PyPI PyPI - Python Version PyPI - Downloads

Wordview is a Python package for Exploratory Data Analysis (EDA) and Feature Extraction for text. Wordview’s Python API is open-source and available under the MIT license.

cover

Usage

Install the package via pip:

pip install wordview

To explore various features and functionalities, consult the documentation pages. The following sections present a high-level description of Wordview’s features and functionalities. For details, tutorials and worked examples, corresponding documentation pages are linked in each section.
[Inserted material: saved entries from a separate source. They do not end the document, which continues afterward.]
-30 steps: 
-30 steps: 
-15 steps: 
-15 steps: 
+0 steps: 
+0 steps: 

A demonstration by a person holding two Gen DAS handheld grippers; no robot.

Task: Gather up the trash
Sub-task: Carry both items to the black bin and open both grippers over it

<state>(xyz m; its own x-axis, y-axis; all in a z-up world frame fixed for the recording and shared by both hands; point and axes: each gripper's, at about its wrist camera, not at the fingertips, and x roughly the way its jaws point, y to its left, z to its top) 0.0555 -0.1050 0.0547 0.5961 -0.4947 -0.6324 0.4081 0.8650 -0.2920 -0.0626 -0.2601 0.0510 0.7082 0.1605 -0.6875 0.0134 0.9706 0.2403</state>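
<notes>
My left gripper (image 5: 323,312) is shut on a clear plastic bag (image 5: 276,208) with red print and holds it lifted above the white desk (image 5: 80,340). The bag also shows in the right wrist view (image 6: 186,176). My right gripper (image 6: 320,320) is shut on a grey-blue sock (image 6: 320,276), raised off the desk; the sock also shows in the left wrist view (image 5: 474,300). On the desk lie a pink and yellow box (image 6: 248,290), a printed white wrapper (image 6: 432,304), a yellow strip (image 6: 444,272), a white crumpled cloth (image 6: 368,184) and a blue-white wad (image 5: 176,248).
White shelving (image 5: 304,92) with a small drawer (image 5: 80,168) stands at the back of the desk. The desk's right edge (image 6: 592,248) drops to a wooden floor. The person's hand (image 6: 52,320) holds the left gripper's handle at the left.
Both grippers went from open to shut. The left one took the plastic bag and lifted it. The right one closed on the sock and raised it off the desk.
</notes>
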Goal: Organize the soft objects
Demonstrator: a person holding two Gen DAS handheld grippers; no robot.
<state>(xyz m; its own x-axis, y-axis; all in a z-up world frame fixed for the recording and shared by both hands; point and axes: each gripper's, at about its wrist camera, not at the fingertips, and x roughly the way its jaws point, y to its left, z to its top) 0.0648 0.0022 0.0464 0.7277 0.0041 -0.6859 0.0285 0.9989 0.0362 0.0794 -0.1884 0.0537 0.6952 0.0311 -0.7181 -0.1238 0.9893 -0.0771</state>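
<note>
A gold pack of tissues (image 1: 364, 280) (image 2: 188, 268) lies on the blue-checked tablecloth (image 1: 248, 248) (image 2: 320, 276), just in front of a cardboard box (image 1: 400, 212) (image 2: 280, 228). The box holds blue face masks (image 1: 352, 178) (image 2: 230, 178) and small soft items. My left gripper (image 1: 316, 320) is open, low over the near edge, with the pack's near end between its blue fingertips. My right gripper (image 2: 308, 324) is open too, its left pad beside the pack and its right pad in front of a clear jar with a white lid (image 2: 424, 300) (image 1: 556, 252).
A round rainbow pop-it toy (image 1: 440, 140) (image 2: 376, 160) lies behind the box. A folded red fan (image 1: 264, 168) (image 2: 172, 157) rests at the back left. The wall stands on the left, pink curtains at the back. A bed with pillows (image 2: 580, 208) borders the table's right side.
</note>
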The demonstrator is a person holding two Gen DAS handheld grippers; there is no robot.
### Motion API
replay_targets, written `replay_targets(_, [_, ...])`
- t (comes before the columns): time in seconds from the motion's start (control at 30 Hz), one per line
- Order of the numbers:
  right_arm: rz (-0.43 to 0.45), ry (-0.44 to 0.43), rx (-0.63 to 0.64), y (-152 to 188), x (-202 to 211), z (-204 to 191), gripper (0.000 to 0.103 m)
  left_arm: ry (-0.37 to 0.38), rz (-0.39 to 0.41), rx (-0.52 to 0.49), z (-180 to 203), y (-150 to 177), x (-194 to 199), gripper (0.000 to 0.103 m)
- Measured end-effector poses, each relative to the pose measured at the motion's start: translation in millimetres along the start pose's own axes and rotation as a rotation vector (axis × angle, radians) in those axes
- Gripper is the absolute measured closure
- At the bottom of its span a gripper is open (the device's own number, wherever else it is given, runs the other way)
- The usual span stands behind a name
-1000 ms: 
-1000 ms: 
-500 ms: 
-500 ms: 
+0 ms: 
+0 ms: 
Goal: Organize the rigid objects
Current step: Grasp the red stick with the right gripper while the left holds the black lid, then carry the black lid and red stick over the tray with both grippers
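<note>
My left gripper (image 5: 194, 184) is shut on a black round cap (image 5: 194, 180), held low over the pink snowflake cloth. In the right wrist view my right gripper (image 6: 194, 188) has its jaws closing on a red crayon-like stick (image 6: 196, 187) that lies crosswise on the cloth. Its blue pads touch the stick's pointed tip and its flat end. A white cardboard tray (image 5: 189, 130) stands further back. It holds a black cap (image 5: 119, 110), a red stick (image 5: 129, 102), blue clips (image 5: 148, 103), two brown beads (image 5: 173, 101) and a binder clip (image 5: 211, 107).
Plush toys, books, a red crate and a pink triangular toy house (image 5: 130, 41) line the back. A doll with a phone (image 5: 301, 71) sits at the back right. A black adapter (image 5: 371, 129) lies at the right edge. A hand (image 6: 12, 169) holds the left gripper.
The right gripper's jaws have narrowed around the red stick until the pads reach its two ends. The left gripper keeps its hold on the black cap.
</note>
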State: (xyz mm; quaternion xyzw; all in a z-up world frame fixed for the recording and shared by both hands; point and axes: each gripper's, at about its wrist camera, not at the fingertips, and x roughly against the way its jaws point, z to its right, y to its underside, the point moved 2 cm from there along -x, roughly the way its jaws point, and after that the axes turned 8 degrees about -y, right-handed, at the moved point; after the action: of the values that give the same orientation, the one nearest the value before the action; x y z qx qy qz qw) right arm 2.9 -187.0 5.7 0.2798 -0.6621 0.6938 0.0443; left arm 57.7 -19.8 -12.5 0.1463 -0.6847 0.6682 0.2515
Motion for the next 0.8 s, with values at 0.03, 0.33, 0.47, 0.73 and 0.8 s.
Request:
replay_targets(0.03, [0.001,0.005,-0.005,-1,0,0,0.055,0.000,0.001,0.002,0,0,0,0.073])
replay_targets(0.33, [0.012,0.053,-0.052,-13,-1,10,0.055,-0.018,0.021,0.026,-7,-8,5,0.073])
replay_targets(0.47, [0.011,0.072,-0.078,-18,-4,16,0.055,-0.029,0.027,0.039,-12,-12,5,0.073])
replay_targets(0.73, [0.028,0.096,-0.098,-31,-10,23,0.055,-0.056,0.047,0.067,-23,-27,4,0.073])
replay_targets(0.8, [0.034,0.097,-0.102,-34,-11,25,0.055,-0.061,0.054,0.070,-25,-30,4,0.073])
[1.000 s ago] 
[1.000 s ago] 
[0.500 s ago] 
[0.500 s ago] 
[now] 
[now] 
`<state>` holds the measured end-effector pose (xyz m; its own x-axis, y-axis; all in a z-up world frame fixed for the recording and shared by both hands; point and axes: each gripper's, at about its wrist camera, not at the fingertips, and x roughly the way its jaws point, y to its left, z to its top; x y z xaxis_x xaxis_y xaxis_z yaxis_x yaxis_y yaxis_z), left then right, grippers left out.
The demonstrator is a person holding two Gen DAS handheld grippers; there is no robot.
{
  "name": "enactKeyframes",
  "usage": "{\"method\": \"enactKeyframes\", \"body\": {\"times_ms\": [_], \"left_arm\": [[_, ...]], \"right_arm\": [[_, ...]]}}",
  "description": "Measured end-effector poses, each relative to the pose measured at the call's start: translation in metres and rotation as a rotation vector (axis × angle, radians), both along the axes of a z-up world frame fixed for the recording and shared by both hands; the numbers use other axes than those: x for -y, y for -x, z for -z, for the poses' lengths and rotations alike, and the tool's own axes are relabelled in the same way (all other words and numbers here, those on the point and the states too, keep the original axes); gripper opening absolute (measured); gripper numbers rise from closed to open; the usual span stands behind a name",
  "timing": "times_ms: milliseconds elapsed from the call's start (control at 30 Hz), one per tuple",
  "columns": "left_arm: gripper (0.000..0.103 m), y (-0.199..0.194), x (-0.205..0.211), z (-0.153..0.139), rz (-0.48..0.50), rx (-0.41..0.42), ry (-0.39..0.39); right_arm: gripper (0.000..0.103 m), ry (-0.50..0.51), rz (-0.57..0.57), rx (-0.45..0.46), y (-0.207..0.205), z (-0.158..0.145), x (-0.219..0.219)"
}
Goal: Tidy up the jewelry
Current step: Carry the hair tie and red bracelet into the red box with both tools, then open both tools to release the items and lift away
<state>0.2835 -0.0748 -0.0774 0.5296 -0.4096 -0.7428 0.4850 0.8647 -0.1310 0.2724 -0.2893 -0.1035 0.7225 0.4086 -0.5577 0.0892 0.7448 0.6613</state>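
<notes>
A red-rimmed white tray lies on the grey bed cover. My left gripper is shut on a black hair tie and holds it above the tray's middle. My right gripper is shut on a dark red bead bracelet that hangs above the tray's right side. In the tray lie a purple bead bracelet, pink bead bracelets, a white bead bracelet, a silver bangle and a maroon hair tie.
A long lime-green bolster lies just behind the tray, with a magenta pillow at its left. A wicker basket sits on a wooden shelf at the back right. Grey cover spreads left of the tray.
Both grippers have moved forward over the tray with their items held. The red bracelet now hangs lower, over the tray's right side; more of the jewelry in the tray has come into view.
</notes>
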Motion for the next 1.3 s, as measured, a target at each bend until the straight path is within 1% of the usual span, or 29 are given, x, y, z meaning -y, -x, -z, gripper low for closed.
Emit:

Exploratory Data Analysis (EDA)

Wordview presents many statistics about your data in form of plots and tables allowing you to have both a high-level and detailed overview of your data. For instance, which languages are present in your dataset, how many unique words and unique words are there in your dataset, what percentage of them are Adjectives, Nouns or Verbs, what are the most common POS tags, etc. Wordview also provides several statistics for labels in labeled datasets.

Text Analysis

Using this feature, you can have an overview of your text data in terms of various statistics, plots and distribution. See text analysis documentation pages for usage and examples.

Analysis of Labels

Wordview calculates several statistics for labels in labeled datasets whether they are at document or sequence level. See label analysis documentation pages for usage and examples.

Feature Extraction

Wordview has various functionalities for feature extraction from text, including Multiword Expressions (MWEs), clusters, anomalies and outliers, and more. See the following sections as well as the linked documentation page in each section for details.

Multiword Expressions

Multiword Expressions (MWEs) are phrases that can be treated as a single semantic unit. E.g. swimming pool and climate change. MWEs have application in different areas including: parsing, language models, language generation, terminology extraction, and topic models. Wordview can extract different types of MWEs from text. See MWEs documentation page for usage and examples.

Anomalies and Outliers

Anomalies and outliers have wide applications in Machine Learning. While in some cases, you can capture them and remove them from the data to improve the performance of a downstream ML model, in other cases, they become the data points of interest where we endeavor to find them in order to shed light into our data.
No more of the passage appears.